World Cycling Joins Aquatics & Athletics: No Ticket To Female Races For Post-Puberty Males
The UCI, the global regulator for competitive cycling, issued a statement updating its policy just two months after defending the presence of transwomen in female reaching. Now, any athlete who “transitioned after (male) puberty” will have no ticket to the women’s category in international racing.
Inclusion is guaranteed: they are welcome to compete in the men/open categories. More than a year has passed since World Aquatics led the way among Olympic sports seeking ways to protect women’s sport in recognition of the critical importance of sex-based categories at the gateway to competitive sport. During that time, the UCI, which earlier this year ruled that a plasma testosterone concentration of 2.5 nmol/L would deliver fair play for women, has witnessed waves of transwomen (post-puberty males and in sporting terms largely mediocre-standard males) winning races, making podiums and taking prizes away from female rides at elite and masters levels.

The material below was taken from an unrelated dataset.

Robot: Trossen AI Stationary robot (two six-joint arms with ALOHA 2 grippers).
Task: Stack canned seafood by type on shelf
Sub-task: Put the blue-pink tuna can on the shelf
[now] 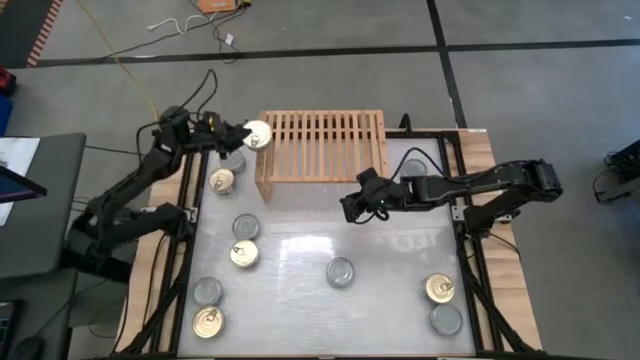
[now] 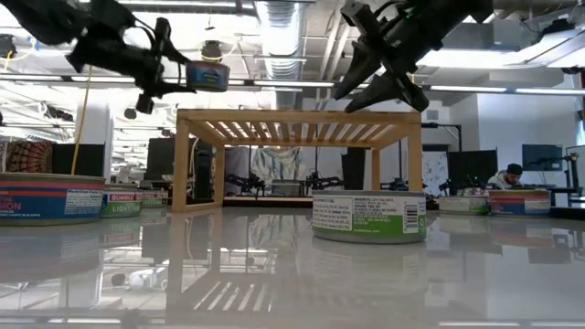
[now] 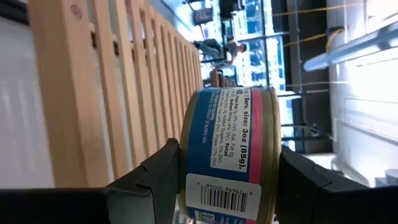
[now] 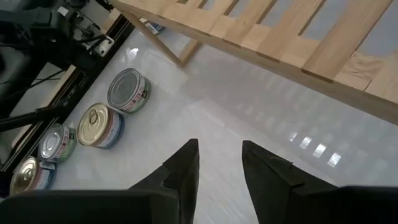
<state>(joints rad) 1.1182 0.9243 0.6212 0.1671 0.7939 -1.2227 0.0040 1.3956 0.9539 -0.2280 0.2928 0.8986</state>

The UCI now accepts that it got it wrong and a toxic trend will now come to an end as more domestic federations adopt the international ruling reinforcing safety, fair play and equality between binary sexes: male and female. The UCI will now divide those into Open and Women.
That follows the same move by British Cycling last month, when Emily (nee Zach) Bridges accused the federation of “genocide” of trans athletes in remarks that were heavily criticised in turn.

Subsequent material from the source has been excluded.